-- Study material follows --

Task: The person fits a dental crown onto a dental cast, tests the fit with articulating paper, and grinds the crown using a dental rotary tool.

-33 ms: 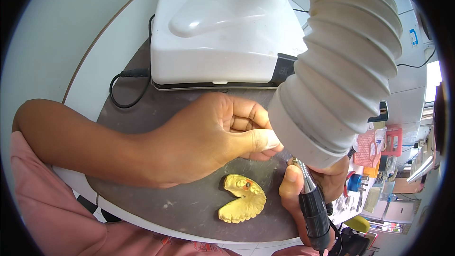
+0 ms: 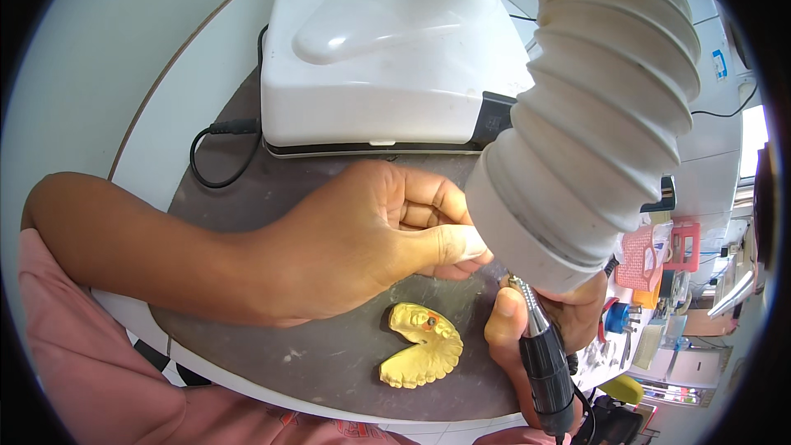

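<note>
My left hand (image 2: 404, 227) is closed in a pinch, its fingertips at the mouth of the white suction hose (image 2: 597, 124); whatever they hold is hidden there. In my right hand (image 2: 577, 313) is a black and silver rotary handpiece (image 2: 544, 363), slanting with its metal tip up toward the hose mouth. The hose covers part of that hand and the tip's end. Below my left hand a yellow dental cast (image 2: 424, 350) lies on the dark grey tabletop, teeth along its curved edge and a dark spot ringed in reddish-orange on one of them.
A large white machine (image 2: 387, 74) stands at the back, and the ribbed hose arches from it over my right hand. A black cable (image 2: 216, 181) loops at its left side. On the right, a pink basket (image 2: 641, 257) and a blue object (image 2: 616, 318) crowd a white bench.
</note>
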Available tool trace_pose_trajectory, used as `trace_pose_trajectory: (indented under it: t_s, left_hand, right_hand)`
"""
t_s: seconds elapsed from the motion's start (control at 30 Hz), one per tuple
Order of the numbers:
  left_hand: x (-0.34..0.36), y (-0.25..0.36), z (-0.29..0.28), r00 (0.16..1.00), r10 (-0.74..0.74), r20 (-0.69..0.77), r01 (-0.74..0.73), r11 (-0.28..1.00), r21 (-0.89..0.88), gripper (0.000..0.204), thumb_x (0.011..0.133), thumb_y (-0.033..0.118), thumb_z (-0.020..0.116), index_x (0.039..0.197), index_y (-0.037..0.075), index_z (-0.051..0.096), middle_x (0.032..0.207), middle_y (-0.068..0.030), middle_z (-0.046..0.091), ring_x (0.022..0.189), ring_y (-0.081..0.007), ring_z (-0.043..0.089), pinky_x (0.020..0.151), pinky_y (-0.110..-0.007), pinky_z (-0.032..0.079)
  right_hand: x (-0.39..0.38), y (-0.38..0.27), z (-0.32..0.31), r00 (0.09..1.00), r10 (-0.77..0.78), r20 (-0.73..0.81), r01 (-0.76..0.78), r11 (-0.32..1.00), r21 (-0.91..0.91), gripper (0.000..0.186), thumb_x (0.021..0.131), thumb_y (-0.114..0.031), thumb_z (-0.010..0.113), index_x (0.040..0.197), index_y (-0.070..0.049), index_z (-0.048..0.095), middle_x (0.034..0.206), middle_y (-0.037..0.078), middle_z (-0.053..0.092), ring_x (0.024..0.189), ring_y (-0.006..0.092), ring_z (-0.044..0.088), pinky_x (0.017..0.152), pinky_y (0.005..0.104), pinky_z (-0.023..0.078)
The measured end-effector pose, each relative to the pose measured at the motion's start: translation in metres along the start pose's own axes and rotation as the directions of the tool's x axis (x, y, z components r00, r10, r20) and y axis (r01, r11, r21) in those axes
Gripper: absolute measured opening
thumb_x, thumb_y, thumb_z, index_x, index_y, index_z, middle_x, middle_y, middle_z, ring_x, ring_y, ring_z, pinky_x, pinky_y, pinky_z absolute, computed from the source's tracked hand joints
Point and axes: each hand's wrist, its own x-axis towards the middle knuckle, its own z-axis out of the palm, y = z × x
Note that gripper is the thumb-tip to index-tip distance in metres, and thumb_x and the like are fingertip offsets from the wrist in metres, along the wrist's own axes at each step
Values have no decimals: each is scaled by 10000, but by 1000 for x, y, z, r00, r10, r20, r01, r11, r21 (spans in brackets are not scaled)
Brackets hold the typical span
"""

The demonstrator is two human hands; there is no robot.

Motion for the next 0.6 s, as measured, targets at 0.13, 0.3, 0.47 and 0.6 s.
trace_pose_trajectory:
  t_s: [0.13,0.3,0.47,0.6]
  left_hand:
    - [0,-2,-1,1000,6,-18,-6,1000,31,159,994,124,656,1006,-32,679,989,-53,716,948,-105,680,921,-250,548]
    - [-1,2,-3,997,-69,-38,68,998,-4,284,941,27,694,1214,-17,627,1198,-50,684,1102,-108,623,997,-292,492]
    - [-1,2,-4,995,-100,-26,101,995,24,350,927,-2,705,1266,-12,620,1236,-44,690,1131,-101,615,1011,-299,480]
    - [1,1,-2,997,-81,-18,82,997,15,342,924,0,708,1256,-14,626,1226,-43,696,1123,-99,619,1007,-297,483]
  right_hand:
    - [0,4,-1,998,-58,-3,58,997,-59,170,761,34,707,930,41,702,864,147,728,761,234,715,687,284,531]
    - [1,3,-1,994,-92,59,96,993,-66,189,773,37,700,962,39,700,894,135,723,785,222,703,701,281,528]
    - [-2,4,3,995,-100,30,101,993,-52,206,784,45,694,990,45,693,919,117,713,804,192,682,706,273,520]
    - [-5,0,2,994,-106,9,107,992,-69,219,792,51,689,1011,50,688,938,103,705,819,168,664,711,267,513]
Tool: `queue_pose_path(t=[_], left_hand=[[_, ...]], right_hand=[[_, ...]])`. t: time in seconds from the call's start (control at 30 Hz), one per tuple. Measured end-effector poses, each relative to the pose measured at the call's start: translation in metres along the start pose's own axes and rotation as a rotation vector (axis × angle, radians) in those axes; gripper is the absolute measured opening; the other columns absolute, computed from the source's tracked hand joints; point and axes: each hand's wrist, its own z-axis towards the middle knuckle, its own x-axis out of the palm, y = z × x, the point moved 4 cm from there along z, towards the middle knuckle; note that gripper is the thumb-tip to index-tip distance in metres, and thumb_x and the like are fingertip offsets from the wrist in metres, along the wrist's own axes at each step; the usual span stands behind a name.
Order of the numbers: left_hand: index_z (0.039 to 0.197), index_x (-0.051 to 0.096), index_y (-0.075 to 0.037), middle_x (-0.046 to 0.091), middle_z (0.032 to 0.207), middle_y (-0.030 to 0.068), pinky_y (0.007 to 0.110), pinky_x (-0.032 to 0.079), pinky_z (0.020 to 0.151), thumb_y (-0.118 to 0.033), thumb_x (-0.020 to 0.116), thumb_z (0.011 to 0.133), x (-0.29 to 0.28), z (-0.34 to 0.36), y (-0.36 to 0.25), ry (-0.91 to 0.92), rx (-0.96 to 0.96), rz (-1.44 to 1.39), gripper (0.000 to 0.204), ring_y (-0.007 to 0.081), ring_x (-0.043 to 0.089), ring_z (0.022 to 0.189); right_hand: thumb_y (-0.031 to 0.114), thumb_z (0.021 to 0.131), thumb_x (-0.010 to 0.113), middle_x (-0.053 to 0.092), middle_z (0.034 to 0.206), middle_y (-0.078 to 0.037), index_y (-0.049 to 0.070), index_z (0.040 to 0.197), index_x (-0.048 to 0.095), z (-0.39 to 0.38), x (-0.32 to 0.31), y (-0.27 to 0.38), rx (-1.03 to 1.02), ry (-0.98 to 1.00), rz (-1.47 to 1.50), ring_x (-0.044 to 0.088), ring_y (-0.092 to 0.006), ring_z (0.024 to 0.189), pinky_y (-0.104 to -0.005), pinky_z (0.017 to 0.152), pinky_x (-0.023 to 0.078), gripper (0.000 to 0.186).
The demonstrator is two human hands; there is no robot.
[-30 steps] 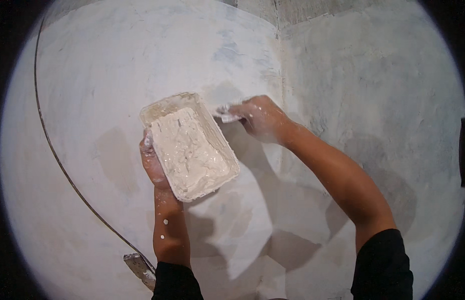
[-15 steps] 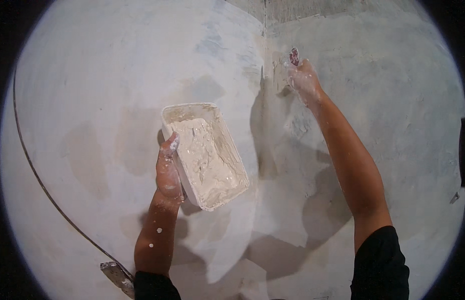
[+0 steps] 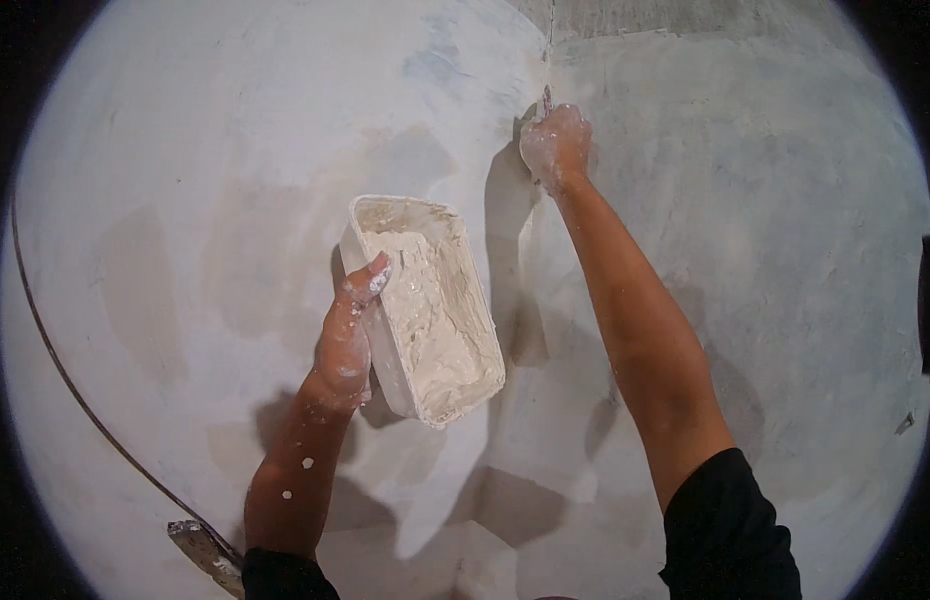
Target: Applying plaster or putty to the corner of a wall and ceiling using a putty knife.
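Note:
My left hand (image 3: 349, 335) grips the long side of a white rectangular plastic tub (image 3: 387, 352), thumb over its rim. The tub is tilted and holds thick cream-coloured putty (image 3: 425, 310), its surface ridged. Up at the wall corner, my right hand (image 3: 557, 146) is closed around a small tool with a reddish, putty-smeared handle (image 3: 547, 97). Only the tip of that handle shows above the fist; the working end is hidden. White putty coats both hands, and drops of it dot the left forearm.
A pale left wall (image 3: 235, 130) meets a greyer right wall (image 3: 785, 200) at a vertical corner. Damp-looking patches mark the left wall. A thin dark cable (image 3: 78, 393) curves down the left side to a flat, smeared grey piece (image 3: 200, 550). Bare concrete (image 3: 635, 18) shows at the top.
My right hand has moved left from the right wall to the corner, turning so less of the handle shows. The tub in my left hand has shifted slightly right in view.

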Motion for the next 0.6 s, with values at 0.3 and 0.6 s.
queue_pose_path(t=[0.3,0.6], left_hand=[[0.124,0.042,-0.001,0.052,0.116,0.0147,0.038,0.041,0.092,-0.040,0.052,0.081,-0.023,0.001,0.005,-0.055,0.036,-0.046,0.059,0.0271,0.051,0.105],[0.127,0.039,0.000,0.051,0.119,0.0154,0.039,0.040,0.094,-0.038,0.052,0.082,-0.014,0.000,-0.002,-0.052,-0.017,0.014,0.060,0.0273,0.050,0.108]], right_hand=[[0.016,0.078,0.056,0.060,0.079,-0.021,-0.007,0.082,0.058,-0.001,-0.022,0.020,-0.242,0.106,0.126,0.059,-0.0315,0.073,-0.0355,0.064,0.047,0.024],[0.012,0.073,0.057,0.058,0.069,-0.013,-0.007,0.077,0.058,0.037,-0.058,-0.005,0.163,0.211,0.403,0.056,-0.0196,0.064,-0.0366,0.056,0.043,0.020]])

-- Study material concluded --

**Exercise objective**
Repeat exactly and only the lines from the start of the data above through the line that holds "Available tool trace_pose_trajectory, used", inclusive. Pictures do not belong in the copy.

**Answer**
Task: The person fits a dental crown onto a dental cast, tests the fit with articulating paper, and grinds the crown using a dental rotary tool.

-33 ms: 
+0 ms: 

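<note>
My left hand (image 2: 404, 227) is closed in a pinch, its fingertips at the mouth of the white suction hose (image 2: 597, 124); whatever they hold is hidden there. In my right hand (image 2: 577, 313) is a black and silver rotary handpiece (image 2: 544, 363), slanting with its metal tip up toward the hose mouth. The hose covers part of that hand and the tip's end. Below my left hand a yellow dental cast (image 2: 424, 350) lies on the dark grey tabletop, teeth along its curved edge and a dark spot ringed in reddish-orange on one of them.
A large white machine (image 2: 387, 74) stands at the back, and the ribbed hose arches from it over my right hand. A black cable (image 2: 216, 181) loops at its left side. On the right, a pink basket (image 2: 641, 257) and a blue object (image 2: 616, 318) crowd a white bench.
</note>
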Available tool trace_pose_trajectory, used as `trace_pose_trajectory: (indented under it: t_s, left_hand, right_hand)`

Nothing more remains to be added to the answer.